In order to analyze microRNA expression in single assay reaction, 10 ng of extracted RNA from six samples of native human islets and from seven samples of islet-derived dedifferentiated cells were subjected to reverse transcription reaction, performed using stem–loop reverse transcriptase protocol followed by real-time PCR using specific Taqman™ microRNA expression assay in 96-well plate (all from Life Technologies), according to manufacturer’s suggestions. Ct values were analyzed by using Expression Suite 2.1 software and normalized using endogenous RNU44 and RNU48.

4.5. Predicted Target Genes Bioinformatic Analysis

In order to investigate the main functions in which differentially microRNAs were involved, we firstly performed a bioinformatic analysis on Targetscan 6.2 (http://www.targetscan.org/vert_61/). Among predicted target genes we selected 196 genes based on their function (differentiation, proliferation, cell adhesion). A further deep bioinformatic functional analysis was performed by using DAVID 6.7 algorithm (https://david-d.ncifcrf.gov/); based on gene ontology categories and p-values, a final selection of 92 predicted target genes that putatively play an essential role in human islets development and function were identified.

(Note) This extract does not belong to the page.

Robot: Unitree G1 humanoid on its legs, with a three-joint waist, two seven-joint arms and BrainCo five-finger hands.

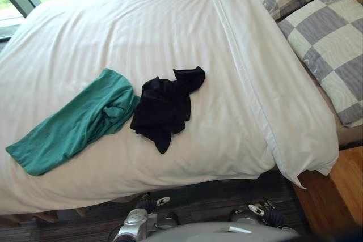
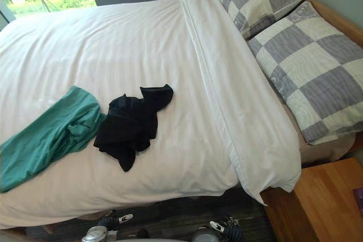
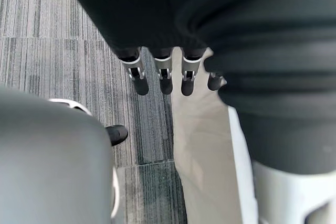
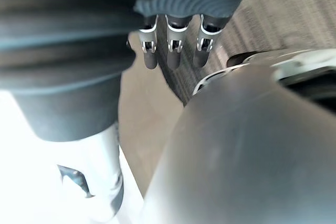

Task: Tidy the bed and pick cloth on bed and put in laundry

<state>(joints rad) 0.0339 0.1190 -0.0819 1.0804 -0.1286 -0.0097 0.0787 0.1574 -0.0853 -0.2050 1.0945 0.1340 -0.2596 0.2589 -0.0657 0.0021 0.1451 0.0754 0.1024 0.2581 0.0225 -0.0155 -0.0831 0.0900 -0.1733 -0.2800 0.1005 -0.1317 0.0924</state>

4.6. Genes Expression Analysis

Expression analysis of endocrine-pancreatic and undifferentiated/mesenchymal genes expression was performed using Improm-II reverse transcriptase reaction protocol (Promega, Madison, WI, USA), followed by Taqman Gene expression assays analysis using real-time PCR (Life Technologies). 250 ng of total RNA/reaction were reverse transcribed and 25 ng of corresponding cDNA were employed to analyze each selected gene.
Identified and predicted 92 target genes (retrieved using the bioinformatic approach described above) were analyzed using Taqman Array 96 well Fast plate, specifically designed in a custom format (Life Technologies), containing lyophilized corresponding Taqman Gene expression assays. In this case, 500 ng of total RNA from each sample was reverse transcribed using Improm-II reverse transcriptase reaction. Then, a master mix containing Universal PCR Master Mix II, RNAse-free water and 500 ng of total cDNA were added to each well and then analyzed following manufacturer’s protocol (Life Technologies). GAPDH and β-Actin housekeeping genes were adopted to normalize gene expression results.

4.7. Statistical Analysis

Statistical significance was determined using Mann–Whitney non-parametric U test or two-tailed paired t-test (GraphPad Prism 5.0). P values less than 0.05 (p < 0.05) were considered statistically significant.

4.8. Ethics Statement

Pancreata were collected after informed consent was obtained in writing from family members. The islet isolation center has permission to prepare isolated islets and to use them for scientific research if they are not suitable for clinical islet transplantation, in accordance with national laws and our institutional ethical rules (Comitato Etico per la Sperimentazione dell’Azienda Ospedaliera Universitaria di Pisa).

Supplementary Materials

The following are available online at https://www.mdpi.com/1422-0067/19/4/1170/s1.

Acknowledgments

Francesco Dotta is supported by the Italian Ministry of Research (grant no. 2015373Z39_007) and by Fondazione Roma.

Author Contributions

Guido Sebastiani contributed to the design of the study, the conducting of the experiments, the interpretation of the data, and wrote the manuscript. Giuseppina Emanuela Grieco contributed to the conducting of the experiments and the interpretation of the data. Noemi Brusco, Giuliana Ventriglia, and Caterina Formichi contributed to the interpretation of the data and to the scientific discussion. Lorella Marselli and Piero Marchetti contributed to the design, distribution of human islet preparations, and interpretation of the data. Francesco Dotta contributed to the idea and design of the study, the interpretation of the data, and the drafting of the manuscript.

Conflicts of Interest

The authors declare no conflict of interest.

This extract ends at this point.